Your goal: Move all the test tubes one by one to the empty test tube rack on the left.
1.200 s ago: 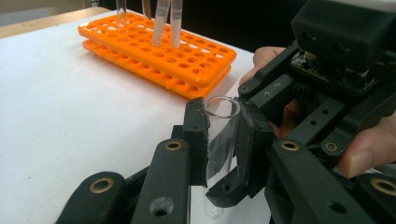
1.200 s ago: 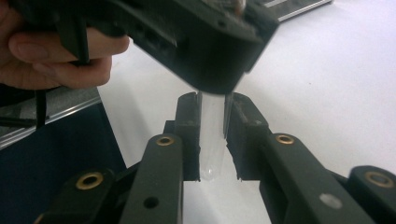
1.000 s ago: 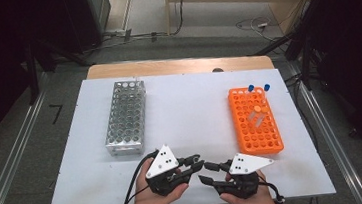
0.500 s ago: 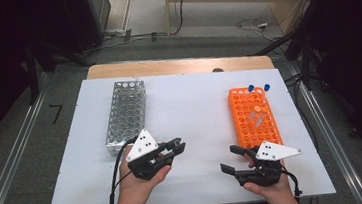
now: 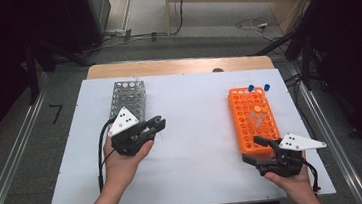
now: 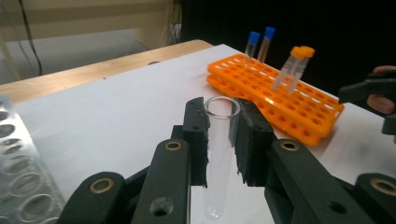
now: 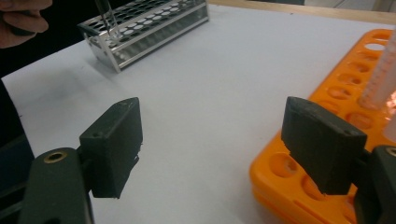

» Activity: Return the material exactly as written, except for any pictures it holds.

» Solution for this exercise:
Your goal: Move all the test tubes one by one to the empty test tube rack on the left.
1.200 s ago: 
1.200 s ago: 
1.000 s ago: 
0.500 s ago: 
now: 
now: 
now: 

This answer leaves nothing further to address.